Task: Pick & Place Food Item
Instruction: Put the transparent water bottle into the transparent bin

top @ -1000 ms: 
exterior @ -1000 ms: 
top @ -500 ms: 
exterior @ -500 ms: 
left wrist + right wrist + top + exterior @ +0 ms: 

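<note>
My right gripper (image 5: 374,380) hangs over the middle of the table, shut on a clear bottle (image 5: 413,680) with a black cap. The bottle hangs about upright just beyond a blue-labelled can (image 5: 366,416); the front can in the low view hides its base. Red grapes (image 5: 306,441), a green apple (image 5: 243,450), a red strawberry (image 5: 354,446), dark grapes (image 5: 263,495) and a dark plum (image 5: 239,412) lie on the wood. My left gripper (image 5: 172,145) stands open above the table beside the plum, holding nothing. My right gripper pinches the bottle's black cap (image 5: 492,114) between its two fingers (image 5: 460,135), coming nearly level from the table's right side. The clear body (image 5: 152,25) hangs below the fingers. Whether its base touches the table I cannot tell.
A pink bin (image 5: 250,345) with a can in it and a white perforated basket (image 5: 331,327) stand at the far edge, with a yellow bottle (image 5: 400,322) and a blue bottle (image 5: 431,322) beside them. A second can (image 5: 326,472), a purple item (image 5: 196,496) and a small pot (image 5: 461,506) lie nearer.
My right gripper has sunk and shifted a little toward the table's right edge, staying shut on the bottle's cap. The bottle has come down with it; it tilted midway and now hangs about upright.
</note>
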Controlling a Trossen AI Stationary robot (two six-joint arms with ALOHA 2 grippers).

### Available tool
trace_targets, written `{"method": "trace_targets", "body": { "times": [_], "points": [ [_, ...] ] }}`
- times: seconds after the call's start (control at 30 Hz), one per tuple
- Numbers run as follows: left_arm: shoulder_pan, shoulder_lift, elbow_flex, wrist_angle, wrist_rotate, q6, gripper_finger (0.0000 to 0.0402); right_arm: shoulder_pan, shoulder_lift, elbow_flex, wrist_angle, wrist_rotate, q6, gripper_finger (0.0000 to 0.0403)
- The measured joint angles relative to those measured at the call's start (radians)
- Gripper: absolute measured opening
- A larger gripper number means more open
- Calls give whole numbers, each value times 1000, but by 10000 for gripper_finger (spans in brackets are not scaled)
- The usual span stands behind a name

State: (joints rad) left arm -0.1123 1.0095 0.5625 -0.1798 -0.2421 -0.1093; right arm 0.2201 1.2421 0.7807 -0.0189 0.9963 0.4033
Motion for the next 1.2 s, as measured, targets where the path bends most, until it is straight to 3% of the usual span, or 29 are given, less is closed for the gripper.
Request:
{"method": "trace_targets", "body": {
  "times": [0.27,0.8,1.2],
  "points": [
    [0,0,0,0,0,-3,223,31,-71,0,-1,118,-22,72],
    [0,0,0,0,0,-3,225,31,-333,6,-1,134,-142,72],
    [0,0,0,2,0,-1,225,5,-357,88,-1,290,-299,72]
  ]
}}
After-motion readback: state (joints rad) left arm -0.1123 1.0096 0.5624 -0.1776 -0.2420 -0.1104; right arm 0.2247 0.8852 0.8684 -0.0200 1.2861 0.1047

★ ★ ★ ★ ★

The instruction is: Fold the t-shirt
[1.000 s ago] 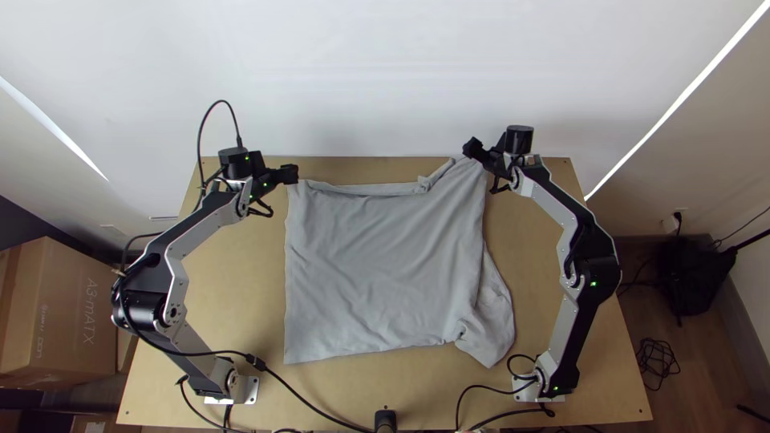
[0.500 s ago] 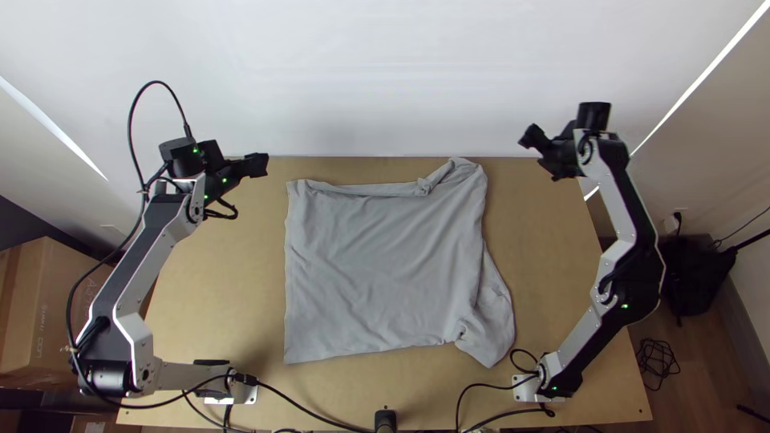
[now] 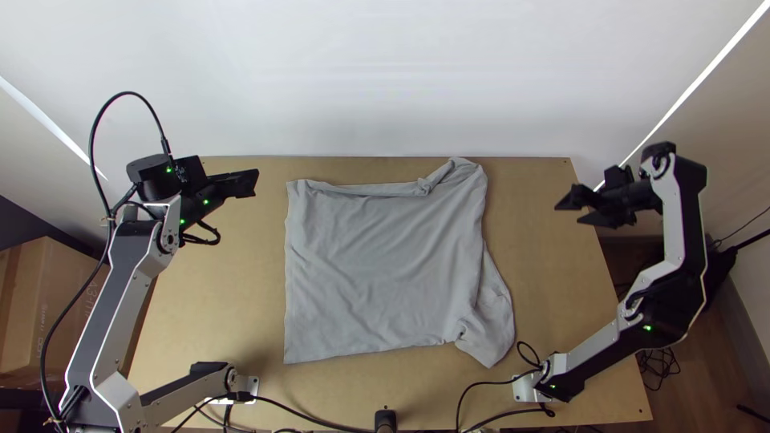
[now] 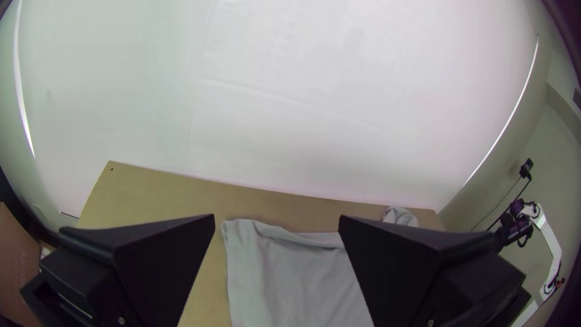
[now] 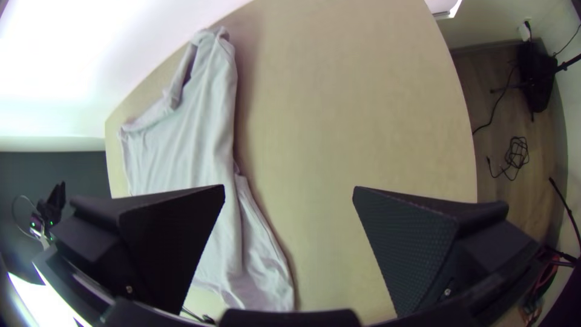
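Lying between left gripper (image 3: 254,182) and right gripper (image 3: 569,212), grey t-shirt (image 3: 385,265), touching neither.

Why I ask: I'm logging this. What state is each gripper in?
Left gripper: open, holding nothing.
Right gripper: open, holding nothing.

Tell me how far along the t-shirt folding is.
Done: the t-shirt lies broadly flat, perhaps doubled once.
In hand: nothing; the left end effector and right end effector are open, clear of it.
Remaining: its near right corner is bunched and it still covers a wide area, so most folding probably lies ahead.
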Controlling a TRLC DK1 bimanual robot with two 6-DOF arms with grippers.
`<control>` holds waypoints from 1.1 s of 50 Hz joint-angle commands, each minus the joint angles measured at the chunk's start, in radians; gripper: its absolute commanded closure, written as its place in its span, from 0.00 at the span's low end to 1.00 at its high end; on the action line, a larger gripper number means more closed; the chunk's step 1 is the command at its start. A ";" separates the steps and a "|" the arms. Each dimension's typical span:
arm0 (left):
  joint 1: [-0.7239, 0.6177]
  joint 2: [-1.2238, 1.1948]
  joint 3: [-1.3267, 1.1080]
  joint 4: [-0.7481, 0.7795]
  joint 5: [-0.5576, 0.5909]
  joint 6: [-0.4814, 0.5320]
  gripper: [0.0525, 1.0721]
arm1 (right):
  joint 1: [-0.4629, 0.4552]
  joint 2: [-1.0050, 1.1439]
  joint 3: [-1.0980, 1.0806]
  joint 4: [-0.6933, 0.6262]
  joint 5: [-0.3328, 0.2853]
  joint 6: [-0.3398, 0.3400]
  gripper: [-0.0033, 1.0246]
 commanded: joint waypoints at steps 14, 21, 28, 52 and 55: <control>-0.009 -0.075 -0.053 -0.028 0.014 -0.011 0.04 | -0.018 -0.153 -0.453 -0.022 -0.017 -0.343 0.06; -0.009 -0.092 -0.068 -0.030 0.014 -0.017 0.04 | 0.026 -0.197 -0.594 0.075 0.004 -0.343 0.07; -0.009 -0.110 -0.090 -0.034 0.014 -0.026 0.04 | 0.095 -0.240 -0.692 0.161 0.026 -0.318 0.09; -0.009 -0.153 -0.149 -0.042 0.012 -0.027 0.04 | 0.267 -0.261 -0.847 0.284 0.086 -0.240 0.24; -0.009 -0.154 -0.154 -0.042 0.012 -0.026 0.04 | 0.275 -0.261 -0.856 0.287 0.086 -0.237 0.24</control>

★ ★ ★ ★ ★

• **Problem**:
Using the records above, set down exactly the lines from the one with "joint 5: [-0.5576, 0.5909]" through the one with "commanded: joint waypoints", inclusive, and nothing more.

• **Result**:
  joint 5: [-0.5576, 0.5909]
  joint 6: [-0.4814, 0.5320]
  gripper: [0.0525, 1.0721]
arm1 (right):
  joint 1: [-0.4629, 0.4552]
  joint 2: [-1.0050, 1.1439]
  joint 3: [-1.0980, 1.0806]
  joint 4: [-0.6933, 0.6262]
  joint 5: [-0.3328, 0.2853]
  joint 6: [-0.3398, 0.3400]
  gripper: [-0.0033, 1.0246]
 commanded: joint waypoints at steps 14, 21, 28, 52 and 55: <control>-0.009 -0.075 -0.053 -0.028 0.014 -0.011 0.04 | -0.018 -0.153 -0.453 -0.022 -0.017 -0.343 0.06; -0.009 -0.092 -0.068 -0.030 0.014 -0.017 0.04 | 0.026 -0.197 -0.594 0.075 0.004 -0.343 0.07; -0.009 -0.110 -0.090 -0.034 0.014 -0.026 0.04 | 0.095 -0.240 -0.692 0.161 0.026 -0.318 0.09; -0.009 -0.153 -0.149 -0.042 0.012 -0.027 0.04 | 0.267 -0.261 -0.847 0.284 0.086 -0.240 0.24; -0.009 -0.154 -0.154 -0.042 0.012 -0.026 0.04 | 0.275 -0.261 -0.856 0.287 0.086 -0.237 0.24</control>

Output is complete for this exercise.